* [Brief]
Scan the records below for the line containing "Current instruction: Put" and the line containing "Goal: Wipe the". Copy both, plus every line between, exactly.
= = = =
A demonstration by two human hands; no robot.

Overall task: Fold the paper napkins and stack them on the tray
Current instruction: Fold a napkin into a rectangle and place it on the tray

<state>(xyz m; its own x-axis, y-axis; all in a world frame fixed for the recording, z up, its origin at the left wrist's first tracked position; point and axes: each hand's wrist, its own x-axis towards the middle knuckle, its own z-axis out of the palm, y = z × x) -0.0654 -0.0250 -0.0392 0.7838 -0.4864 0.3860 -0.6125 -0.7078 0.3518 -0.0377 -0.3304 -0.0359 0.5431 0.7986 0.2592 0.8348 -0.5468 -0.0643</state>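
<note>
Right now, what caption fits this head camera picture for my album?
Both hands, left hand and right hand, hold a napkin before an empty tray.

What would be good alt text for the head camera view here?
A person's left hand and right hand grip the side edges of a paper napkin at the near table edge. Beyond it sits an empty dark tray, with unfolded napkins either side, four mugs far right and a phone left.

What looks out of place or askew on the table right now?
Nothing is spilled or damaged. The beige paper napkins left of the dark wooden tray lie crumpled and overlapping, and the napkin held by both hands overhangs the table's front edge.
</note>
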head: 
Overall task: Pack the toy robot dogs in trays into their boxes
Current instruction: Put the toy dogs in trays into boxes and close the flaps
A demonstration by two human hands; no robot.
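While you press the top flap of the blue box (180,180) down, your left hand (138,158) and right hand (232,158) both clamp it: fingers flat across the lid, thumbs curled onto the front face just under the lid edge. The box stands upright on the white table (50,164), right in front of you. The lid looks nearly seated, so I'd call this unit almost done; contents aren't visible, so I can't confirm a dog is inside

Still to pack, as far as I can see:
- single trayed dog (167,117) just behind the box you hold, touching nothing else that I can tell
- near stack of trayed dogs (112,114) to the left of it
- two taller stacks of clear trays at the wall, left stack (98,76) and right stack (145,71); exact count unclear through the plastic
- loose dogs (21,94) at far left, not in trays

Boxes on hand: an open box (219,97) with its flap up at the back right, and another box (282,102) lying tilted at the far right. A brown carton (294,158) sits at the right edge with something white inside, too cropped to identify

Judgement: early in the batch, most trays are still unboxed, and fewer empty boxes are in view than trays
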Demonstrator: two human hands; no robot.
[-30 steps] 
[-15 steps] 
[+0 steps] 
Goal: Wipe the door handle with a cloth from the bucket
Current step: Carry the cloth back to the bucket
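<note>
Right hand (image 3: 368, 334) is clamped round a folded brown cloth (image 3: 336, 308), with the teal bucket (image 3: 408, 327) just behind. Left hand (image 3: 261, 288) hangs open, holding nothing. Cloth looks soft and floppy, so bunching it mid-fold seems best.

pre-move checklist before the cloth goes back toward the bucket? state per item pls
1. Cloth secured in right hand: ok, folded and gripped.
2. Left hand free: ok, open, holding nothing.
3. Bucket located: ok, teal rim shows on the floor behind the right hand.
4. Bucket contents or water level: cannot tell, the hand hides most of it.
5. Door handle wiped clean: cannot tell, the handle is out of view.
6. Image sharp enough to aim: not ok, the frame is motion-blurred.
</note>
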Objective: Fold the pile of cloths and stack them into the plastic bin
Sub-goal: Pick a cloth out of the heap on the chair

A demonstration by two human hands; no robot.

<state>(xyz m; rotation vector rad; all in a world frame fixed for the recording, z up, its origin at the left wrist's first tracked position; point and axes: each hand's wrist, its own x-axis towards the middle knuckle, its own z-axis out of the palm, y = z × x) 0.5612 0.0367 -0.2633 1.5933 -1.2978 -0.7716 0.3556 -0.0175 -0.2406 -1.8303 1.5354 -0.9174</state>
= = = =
* [Result]
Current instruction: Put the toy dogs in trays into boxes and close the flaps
A demonstration by two human hands; no robot.
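While you press the top flap of the blue box (180,180) down, your left hand (138,158) and right hand (232,158) both clamp it: fingers flat across the lid, thumbs curled onto the front face just under the lid edge. The box stands upright on the white table (50,164), right in front of you. The lid looks nearly seated, so I'd call this unit almost done; contents aren't visible, so I can't confirm a dog is inside

Still to pack, as far as I can see:
- single trayed dog (167,117) just behind the box you hold, touching nothing else that I can tell
- near stack of trayed dogs (112,114) to the left of it
- two taller stacks of clear trays at the wall, left stack (98,76) and right stack (145,71); exact count unclear through the plastic
- loose dogs (21,94) at far left, not in trays

Boxes on hand: an open box (219,97) with its flap up at the back right, and another box (282,102) lying tilted at the far right. A brown carton (294,158) sits at the right edge with something white inside, too cropped to identify

Judgement: early in the batch, most trays are still unboxed, and fewer empty boxes are in view than trays
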Demonstrator: two human hands; no robot.
[-30 steps] 
[-15 steps] 
[+0 steps] 
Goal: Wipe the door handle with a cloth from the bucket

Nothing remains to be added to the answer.